- [Material to process]:
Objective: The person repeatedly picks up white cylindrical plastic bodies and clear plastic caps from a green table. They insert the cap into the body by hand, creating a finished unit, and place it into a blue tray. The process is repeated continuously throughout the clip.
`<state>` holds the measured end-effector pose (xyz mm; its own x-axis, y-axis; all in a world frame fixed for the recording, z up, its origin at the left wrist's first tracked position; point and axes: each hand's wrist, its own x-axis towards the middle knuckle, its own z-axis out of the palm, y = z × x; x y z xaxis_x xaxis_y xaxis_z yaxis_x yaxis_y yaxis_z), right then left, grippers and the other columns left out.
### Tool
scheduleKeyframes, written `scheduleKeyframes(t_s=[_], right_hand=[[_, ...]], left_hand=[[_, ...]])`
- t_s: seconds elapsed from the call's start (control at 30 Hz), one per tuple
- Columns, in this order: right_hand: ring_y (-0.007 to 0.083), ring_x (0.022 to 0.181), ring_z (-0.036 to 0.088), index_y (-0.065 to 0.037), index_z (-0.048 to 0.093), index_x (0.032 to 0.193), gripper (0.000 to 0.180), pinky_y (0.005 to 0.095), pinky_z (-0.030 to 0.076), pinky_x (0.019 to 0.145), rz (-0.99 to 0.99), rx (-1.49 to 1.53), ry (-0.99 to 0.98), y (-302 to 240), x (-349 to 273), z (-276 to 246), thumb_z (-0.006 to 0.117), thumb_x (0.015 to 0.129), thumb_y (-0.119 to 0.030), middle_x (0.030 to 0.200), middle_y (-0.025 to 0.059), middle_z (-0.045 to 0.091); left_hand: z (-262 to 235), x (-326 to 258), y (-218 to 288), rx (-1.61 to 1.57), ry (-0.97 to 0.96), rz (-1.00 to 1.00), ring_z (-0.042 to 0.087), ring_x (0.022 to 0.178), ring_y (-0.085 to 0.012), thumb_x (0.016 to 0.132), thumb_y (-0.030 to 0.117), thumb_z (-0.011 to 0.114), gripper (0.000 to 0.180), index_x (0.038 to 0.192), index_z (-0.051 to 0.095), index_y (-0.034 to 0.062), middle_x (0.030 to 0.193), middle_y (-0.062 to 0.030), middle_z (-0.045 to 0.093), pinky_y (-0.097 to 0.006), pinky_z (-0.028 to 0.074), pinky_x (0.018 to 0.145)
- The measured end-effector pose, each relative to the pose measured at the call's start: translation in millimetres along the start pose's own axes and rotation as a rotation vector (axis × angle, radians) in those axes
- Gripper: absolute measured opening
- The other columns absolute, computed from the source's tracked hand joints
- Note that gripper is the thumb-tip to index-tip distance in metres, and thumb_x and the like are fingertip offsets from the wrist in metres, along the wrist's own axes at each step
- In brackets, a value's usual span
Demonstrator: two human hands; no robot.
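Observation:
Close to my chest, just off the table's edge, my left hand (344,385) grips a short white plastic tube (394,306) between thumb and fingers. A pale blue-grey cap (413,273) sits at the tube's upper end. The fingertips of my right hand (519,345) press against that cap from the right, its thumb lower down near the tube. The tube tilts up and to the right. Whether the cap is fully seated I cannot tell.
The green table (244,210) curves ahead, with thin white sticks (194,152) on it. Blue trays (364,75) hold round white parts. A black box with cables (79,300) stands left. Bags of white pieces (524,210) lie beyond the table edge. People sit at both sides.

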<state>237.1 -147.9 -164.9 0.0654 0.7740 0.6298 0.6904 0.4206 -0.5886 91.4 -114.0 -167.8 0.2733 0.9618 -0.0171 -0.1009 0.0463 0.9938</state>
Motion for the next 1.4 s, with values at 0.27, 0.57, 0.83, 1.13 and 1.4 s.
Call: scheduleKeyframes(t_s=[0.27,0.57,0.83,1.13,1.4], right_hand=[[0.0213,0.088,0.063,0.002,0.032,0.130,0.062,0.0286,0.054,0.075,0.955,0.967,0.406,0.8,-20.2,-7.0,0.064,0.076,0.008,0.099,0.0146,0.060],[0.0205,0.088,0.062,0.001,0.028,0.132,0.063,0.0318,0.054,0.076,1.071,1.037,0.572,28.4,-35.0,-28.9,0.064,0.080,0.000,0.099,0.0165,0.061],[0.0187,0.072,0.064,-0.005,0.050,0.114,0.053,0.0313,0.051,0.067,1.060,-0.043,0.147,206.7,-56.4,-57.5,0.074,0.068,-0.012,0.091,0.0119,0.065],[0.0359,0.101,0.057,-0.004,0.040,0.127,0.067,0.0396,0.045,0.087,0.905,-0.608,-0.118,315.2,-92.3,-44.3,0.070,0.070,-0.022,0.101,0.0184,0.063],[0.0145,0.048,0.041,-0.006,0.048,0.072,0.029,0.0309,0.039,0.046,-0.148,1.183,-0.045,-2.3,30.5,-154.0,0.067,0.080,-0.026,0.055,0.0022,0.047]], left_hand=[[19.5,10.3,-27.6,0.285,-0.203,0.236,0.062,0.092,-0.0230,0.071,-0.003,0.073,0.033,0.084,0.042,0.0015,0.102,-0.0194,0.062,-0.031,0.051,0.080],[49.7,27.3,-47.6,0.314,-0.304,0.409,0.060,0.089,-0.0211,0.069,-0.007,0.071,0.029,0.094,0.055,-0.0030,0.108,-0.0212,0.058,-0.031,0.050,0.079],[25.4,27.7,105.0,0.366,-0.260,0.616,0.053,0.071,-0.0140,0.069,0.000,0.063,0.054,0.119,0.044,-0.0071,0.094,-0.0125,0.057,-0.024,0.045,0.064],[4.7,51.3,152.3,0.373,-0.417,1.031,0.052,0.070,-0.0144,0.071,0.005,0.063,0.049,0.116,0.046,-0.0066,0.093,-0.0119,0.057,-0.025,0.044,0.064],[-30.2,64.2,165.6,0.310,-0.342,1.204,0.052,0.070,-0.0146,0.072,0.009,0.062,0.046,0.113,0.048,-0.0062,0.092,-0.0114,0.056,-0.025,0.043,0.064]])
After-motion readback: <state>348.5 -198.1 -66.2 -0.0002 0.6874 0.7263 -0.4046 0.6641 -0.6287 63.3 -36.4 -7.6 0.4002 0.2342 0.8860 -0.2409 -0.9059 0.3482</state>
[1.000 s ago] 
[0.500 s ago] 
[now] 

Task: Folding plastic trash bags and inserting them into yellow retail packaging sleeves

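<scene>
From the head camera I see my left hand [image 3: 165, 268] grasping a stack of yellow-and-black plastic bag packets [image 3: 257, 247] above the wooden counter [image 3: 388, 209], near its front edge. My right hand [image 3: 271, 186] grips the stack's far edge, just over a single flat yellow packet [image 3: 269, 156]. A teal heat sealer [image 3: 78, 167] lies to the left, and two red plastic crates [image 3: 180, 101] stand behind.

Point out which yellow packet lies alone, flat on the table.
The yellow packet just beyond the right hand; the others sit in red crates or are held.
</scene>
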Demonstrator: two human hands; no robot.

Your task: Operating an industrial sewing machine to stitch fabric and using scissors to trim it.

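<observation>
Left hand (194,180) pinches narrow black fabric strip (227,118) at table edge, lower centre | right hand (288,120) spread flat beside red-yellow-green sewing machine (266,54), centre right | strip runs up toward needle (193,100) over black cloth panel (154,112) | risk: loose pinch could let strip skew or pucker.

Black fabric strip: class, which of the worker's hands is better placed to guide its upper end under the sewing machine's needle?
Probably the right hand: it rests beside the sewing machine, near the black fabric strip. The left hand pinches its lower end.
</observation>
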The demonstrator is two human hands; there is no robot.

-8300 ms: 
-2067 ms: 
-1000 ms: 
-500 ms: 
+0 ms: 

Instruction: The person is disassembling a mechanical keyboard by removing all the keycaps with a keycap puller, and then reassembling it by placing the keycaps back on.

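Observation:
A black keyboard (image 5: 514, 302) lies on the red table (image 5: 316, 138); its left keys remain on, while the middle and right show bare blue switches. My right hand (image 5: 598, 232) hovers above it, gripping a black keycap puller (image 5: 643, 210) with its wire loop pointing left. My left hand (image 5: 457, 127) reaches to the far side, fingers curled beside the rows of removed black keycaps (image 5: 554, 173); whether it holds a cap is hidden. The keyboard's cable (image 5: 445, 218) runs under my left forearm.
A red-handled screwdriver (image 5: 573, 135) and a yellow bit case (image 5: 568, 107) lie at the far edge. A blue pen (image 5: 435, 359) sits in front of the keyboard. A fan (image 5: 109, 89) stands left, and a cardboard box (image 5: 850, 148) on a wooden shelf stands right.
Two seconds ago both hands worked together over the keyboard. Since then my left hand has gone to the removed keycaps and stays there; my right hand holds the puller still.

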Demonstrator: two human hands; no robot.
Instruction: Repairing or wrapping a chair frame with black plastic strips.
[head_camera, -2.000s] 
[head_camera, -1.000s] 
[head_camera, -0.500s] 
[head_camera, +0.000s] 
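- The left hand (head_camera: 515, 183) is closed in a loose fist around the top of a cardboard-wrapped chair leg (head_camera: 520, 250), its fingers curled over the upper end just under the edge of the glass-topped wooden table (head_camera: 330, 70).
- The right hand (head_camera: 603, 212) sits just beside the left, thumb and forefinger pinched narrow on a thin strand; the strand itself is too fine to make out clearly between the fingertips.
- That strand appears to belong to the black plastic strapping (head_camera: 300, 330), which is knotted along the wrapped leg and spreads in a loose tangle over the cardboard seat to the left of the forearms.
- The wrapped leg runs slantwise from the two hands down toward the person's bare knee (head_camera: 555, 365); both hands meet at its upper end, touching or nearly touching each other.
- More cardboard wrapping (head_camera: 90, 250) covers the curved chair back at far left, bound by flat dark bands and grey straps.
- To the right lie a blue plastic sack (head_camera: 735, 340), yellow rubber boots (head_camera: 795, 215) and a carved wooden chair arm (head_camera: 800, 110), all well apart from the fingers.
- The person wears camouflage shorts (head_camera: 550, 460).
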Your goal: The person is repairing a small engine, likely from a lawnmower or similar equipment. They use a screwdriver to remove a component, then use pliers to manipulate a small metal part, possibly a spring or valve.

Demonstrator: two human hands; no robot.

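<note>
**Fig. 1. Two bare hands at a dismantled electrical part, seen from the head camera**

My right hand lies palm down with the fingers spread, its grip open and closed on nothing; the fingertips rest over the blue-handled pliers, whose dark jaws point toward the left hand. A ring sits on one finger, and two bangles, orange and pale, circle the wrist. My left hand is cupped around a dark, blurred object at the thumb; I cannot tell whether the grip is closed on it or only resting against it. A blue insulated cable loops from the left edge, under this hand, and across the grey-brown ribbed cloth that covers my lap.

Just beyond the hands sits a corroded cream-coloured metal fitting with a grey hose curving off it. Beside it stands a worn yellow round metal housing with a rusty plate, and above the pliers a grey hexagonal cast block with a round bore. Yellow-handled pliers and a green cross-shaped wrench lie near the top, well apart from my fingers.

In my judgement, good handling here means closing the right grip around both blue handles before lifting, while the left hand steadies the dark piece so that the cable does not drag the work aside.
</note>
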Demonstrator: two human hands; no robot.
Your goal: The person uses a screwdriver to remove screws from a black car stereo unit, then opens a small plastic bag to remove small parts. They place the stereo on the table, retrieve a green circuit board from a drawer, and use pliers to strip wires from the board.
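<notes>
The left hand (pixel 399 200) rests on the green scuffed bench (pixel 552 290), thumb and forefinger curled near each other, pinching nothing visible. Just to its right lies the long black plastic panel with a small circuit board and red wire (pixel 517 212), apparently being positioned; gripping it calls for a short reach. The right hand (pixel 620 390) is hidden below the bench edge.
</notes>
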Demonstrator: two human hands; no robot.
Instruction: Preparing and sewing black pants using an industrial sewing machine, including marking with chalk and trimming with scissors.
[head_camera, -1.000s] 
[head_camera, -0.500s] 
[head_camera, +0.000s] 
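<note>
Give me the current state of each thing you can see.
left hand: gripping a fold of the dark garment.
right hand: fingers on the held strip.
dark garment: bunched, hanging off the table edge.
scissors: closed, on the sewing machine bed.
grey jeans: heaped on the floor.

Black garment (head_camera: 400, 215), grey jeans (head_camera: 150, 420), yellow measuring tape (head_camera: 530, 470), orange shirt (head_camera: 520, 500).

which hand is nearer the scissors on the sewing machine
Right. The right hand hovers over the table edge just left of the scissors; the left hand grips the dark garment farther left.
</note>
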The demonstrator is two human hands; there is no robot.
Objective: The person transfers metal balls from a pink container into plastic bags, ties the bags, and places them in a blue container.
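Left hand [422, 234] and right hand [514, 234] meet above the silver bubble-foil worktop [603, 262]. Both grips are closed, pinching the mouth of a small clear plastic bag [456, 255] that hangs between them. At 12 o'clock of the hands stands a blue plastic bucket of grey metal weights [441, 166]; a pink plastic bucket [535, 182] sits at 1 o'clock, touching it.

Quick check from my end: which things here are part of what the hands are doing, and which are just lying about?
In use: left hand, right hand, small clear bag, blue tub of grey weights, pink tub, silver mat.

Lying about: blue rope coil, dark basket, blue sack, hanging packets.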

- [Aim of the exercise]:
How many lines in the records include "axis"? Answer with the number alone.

- [Response to the task]:
2